## EXERCISE DIRECTIONS
Your answer must be the data repeated exactly, with no pictures in it.

## SUPPLIED DATA

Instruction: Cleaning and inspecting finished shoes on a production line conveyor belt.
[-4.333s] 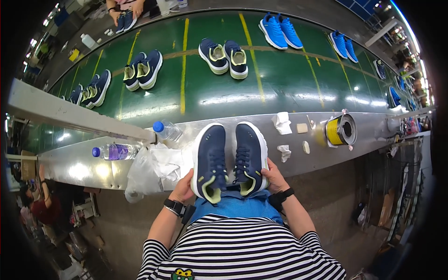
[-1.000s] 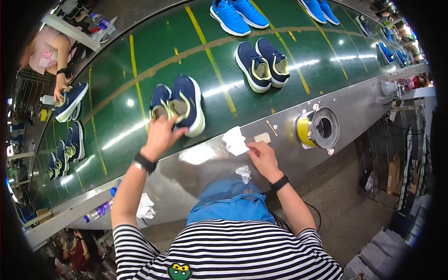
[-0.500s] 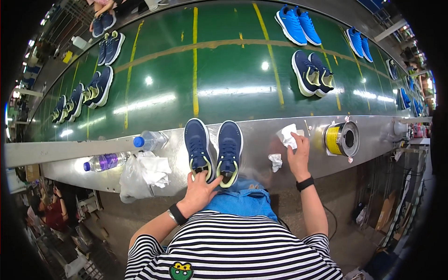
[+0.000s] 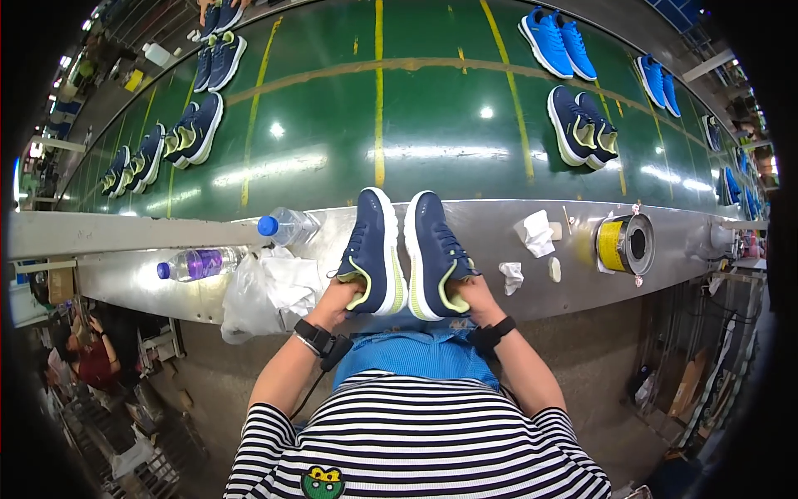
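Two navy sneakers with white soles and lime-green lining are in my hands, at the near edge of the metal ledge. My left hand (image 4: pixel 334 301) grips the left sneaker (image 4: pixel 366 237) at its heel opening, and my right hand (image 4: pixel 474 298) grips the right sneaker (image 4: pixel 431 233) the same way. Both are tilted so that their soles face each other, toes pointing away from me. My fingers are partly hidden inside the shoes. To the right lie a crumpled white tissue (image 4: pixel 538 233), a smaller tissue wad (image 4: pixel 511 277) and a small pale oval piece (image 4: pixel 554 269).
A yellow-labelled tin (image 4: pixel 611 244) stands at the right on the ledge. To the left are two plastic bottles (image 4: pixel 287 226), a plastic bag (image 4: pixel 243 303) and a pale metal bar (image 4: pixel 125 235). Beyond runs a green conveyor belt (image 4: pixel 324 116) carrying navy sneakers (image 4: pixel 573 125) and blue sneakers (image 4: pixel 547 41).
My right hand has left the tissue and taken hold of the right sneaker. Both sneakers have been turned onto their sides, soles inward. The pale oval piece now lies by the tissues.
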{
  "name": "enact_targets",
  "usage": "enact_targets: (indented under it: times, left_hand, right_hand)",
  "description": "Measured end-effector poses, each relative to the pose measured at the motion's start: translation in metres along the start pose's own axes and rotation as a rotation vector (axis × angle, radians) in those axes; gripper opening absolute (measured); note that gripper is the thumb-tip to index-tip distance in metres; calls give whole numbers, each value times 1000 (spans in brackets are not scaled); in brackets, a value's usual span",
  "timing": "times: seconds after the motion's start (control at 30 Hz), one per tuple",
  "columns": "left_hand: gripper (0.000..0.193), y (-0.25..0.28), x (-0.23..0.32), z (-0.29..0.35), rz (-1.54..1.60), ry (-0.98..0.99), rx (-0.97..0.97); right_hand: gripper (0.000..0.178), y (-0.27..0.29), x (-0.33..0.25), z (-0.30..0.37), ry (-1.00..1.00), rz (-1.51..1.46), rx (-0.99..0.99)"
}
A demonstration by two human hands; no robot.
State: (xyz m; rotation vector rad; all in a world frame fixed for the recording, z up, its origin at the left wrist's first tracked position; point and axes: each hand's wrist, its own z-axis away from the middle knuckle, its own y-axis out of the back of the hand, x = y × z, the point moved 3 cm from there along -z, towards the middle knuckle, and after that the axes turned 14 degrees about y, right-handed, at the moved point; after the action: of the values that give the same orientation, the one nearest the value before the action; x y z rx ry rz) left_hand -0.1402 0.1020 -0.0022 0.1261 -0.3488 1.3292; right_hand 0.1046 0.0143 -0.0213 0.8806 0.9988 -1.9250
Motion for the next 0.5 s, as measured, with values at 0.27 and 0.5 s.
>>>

## RESPONSE TO THIS TASK
Instruction: Cleaning and inspecting finished shoes on a production line conveyor belt.
[-4.333s] 
[-1.000s] 
[-0.500s] 
[+0.000s] 
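Two navy sneakers with white soles and lime-green lining are in my hands, at the near edge of the metal ledge. My left hand (image 4: pixel 334 301) grips the left sneaker (image 4: pixel 366 237) at its heel opening, and my right hand (image 4: pixel 474 298) grips the right sneaker (image 4: pixel 431 233) the same way. Both are tilted so that their soles face each other, toes pointing away from me. My fingers are partly hidden inside the shoes. To the right lie a crumpled white tissue (image 4: pixel 538 233), a smaller tissue wad (image 4: pixel 511 277) and a small pale oval piece (image 4: pixel 554 269).
A yellow-labelled tin (image 4: pixel 611 244) stands at the right on the ledge. To the left are two plastic bottles (image 4: pixel 287 226), a plastic bag (image 4: pixel 243 303) and a pale metal bar (image 4: pixel 125 235). Beyond runs a green conveyor belt (image 4: pixel 324 116) carrying navy sneakers (image 4: pixel 573 125) and blue sneakers (image 4: pixel 547 41).
My right hand has left the tissue and taken hold of the right sneaker. Both sneakers have been turned onto their sides, soles inward. The pale oval piece now lies by the tissues.
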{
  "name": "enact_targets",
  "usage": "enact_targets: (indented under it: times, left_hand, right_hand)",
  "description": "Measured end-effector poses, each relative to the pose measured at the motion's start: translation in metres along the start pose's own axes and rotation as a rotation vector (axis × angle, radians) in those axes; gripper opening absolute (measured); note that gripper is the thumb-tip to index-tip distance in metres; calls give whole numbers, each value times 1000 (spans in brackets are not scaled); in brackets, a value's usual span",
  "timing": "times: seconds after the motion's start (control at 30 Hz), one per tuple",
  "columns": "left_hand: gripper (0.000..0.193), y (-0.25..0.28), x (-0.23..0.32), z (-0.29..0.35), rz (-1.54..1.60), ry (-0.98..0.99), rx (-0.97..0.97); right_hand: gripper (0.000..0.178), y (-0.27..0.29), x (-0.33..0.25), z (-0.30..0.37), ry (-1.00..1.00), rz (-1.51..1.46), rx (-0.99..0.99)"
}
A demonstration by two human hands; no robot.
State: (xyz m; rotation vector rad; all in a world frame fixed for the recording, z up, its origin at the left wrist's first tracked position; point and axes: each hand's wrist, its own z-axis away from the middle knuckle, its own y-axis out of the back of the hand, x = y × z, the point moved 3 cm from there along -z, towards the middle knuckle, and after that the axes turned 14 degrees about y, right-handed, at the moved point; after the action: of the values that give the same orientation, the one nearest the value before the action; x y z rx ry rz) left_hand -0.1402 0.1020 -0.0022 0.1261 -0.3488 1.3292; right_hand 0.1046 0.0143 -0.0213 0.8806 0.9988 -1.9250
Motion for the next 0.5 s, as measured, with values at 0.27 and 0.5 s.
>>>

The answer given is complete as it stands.